Artist Sarah Bradley
The big white jackrabbit inside Meow Wolf’s House of Eternal Return may not be an oversized man-eater like the ones in Night of the Lepus, the 1972 cult- classic horror film about mutant rabbits. Nevertheless, this rabbit, carved into the entrance of one of the many caves in the exhibit, is an imposing presence. It is the creation of artist and longtime Meow Wolf collaborator Sarah Bradley, who also made several smaller animal and animalistic hybrid forms for the show. Masks, sculptures, imaginative figurines, and installation work form the bulk of Bradley’s artistic practice. She lived together with members of the art collective before becoming involved in the Meow Wolf-produced play The Moon Is to Live On in 2010. “I did a bunch of costumes for that,” Bradley told Pasatiempo. “Then I worked on Habitats and The Due Return, which was the ship.” Habitats, also produced in 2010, was a multilevel interactive installation. For The Due Return, a full-scale sailing vessel built on site at the Center for Contemporary Arts in 2011, Bradley carved an elaborate winged figurehead. House of Eternal Return takes some ideas from previous Meow Wolf projects and elaborates on them. The installation bears some similarities to the steampunk, fantasy aesthetic that informs much of the collective’s earlier work. “After The Due Return, I took a break for a couple of years and got pulled back in for this,” she said.
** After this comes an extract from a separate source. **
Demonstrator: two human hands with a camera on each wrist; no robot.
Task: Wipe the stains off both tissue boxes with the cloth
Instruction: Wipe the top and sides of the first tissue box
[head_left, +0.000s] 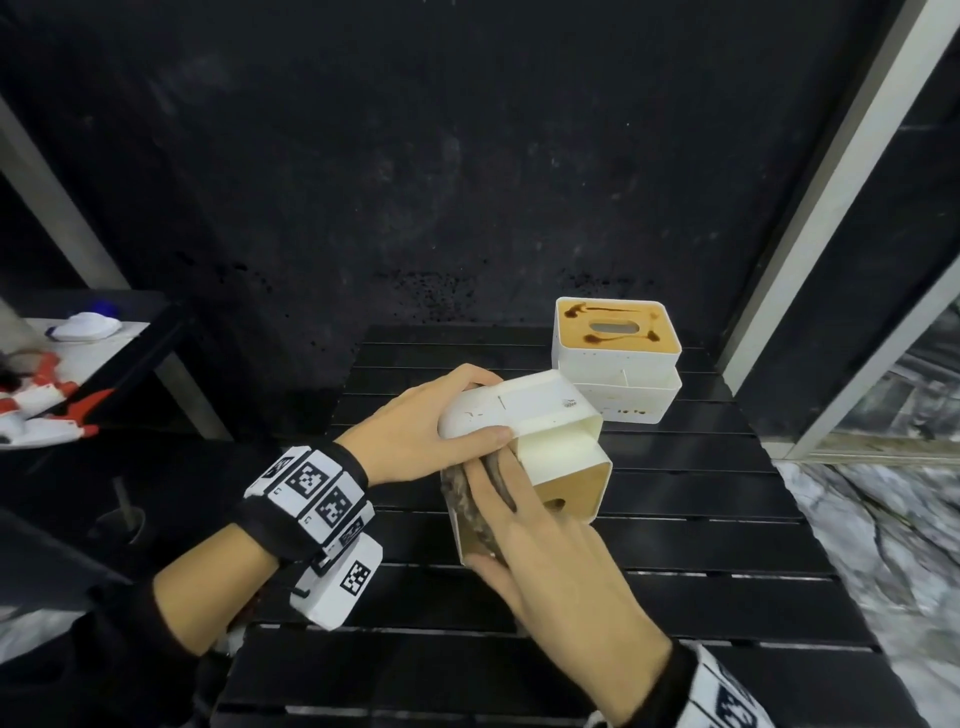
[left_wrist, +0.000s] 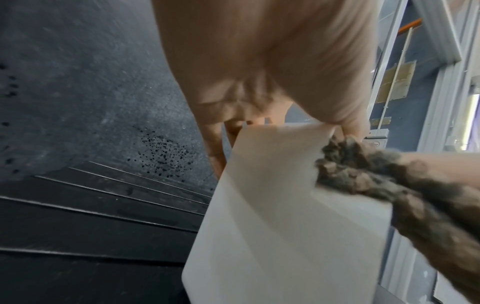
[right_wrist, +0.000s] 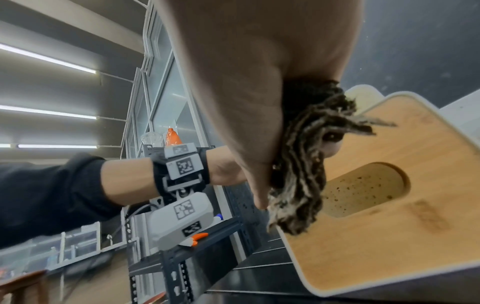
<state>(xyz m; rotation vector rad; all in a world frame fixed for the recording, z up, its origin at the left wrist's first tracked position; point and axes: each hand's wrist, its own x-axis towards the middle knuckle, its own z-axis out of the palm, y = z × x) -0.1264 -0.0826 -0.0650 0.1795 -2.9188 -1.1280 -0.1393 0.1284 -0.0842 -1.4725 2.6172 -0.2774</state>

Beyond the intimidating jackrabbit, through the mouth of the cave above which his monumental head rests, lies a small, self-contained room lit up in neon. “It’s a stripped- down space. It’s not a super-involved interior. The rabbit didn’t come from any part of the narrative in my mind; it just came from my head.” Bradley’s intention was to fill the room and interact with it. The rabbit’s ears, for instance, wrap around the existing ductwork in the ceiling. “I really like working with animal forms,” she said.
Bradley, a sculptor, costumer, and writer, lives in Santa Fe. In addition to Meow Wolf projects, she has designed costumes for children’s theater and for student films. She combines costuming and sculpture in her studio work on small human/animal hybrid figures, and some of the fantasy creatures you’ll encounter in House of Eternal Return are her creation. They were made using a durable lightweight building compound called Skratch. Bradley was new to Skratch, the favored material for large-scale sculpting at the art complex, when she began working with it last spring. “I think it was in April or May of 2015. I’ve been working with it throughout this entire project, and I’ve made about 60 miniature sculptures with it. I made all the fish in the aquarium. I made a number of creatures that are touch interactives; you lay your hand on them and they make sounds. Skratch has been primarily what I’ve been using. This sculpture in particular has a pretty heavy-duty armature that’s made from a bunch of different materials, including wood, foam, steel, and lath.”
Unlike many of the architectural and sculptural components that make up the large- scale installation, Bradley’s rabbit is not painted. At least the natural off-white color of the rabbit’s Skratch-formed head has been left untouched. “I’m not a big color person,” Bradley said. “There’s a lot of people in this collective that do phenomenal work with color, but it’s not my strong point. There’s a lot of overloaded, oversaturated color in this show, so I decided to go for a starker look.”
The rabbit’s eyes, however, light up and were created using a different form of sculpting medium. “They’re made out of InstaMorph, which is a moldable plastic. I really love it, especially for eyes. When you turn the work lights off, the eyes have a beautiful glow to them, and they end up kind of looking like the moon. I wanted to do something that was big, that was intimidating, yet not, at the same time. It’s an amalgam of ideas that came together. It’s not particularly conceptual. It’s more about trying to capture a certain feel.”